Author(s): Cumston, Charles Greene
Date of publication: 15 October 1914
Volume number: 171
Issue number: 16
Pagination: 591-95 (excerpt below includes only pages 594-95)

 
Citation
Cumston, Charles Greene. “Gunshot and Bayonnette Wounds of the Stomach.” Boston Medical and Surgical Journal 15 Oct. 1914 v171n16: pp. 591-95.
 
Transcription
excerpt
 
Keywords
William McKinley (surgery).
 
Named persons
William McKinley.
 
Notes
“A paper compiled from lecture notes on The Surgery of War” (p. 591).

“By Charles Greene Cumston, M.D., Geneva, Switzerland. Privat-Docent [sic] at the Faculty of Medicine of the University of Geneva; Fellow of the Royal Society of Medicine (Lond.); Honorary Member of the Surgical Society of Belgium” (p. 591).
 
Document

 

Gunshot and Bayonnette Wounds of the Stomach [excerpt]
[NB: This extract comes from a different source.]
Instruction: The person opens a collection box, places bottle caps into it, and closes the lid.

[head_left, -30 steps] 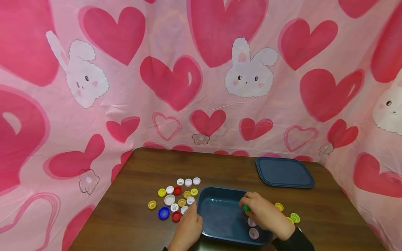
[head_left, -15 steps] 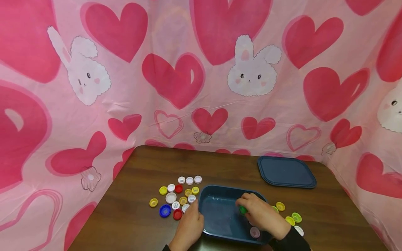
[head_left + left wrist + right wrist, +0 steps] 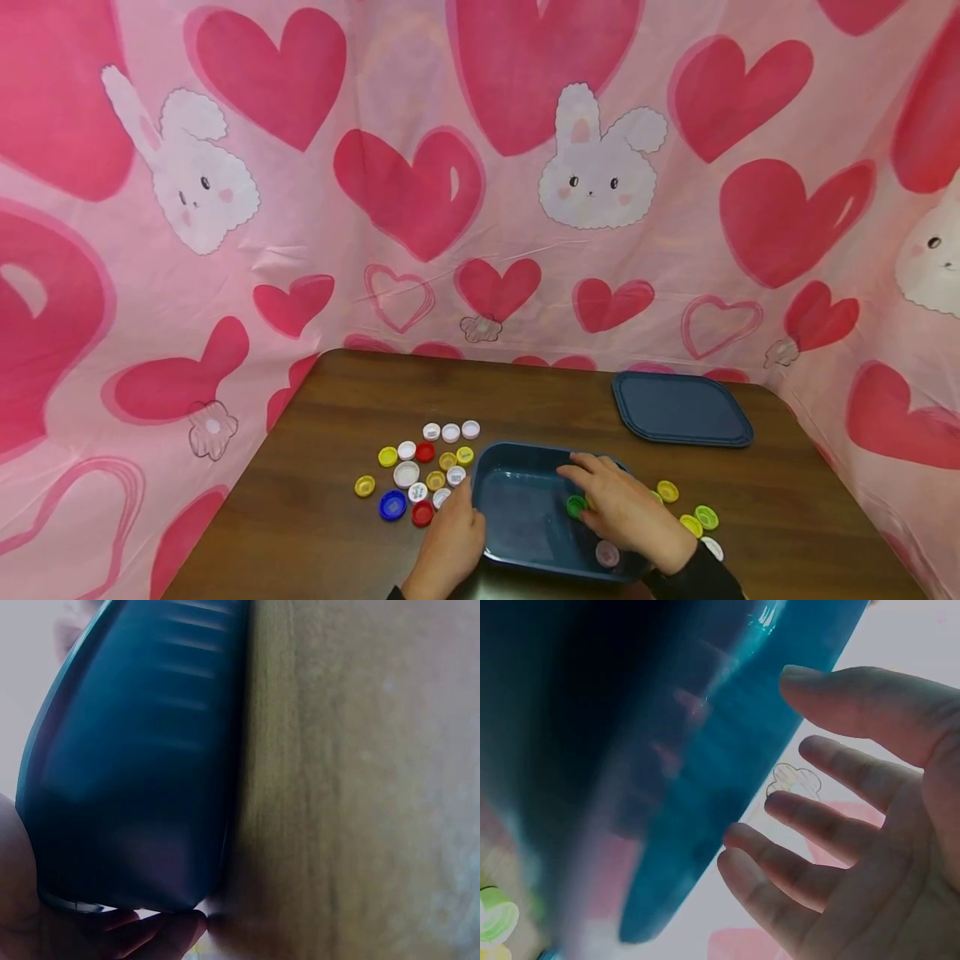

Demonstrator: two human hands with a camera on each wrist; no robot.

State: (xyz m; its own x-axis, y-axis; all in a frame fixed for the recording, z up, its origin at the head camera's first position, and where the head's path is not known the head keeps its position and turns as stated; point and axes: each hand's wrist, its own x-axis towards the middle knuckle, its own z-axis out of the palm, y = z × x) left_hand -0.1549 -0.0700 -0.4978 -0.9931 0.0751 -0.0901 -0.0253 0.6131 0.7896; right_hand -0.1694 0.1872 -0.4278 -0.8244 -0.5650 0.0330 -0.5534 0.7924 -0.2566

     In some special cases extragastric exploration will be insufficient, in which case gastrotomy is to be resorted to, but before doing this a cushion should be placed under the lumbar region, which may render the examination easier and the endogastric procedure may not be required. However, should this be deemed necessary, the incision in the anterior gastric wall should be horizontal, at least three inches long, and made at equal distance from the curvatures. Introducing the hand behind the stomach, the posterior wall is made to protrude through the gastric incision. The mucosa is wiped with compresses, after which the surface is examined. One may thus discover an ecchy- [594][595] mosis or a perforation which would otherwise have been overlooked.
     This technic, which in gastric ulcer is rather simple, is less so in traumatic perforation, because in the former the gastric cavity is apt to be empty, while very frequently the stomach is full at the time the gunshot injury is received. This being the case, the contents must be removed through the incision, with all due care not to let any of it escape into the peritoneal cavity. Very few surgeons have resorted to endogastric exploration in gunshot wounds, and when it has been done, the incision in the anterior wall has been timidly made, with the result that the posterior perforation has been overlooked. In the case of President McKinley, the anterior perforation was simply enlarged and the gastric cavity explored with the finger, and the posterior perforation was only discovered by a direct examination of the posterior wall.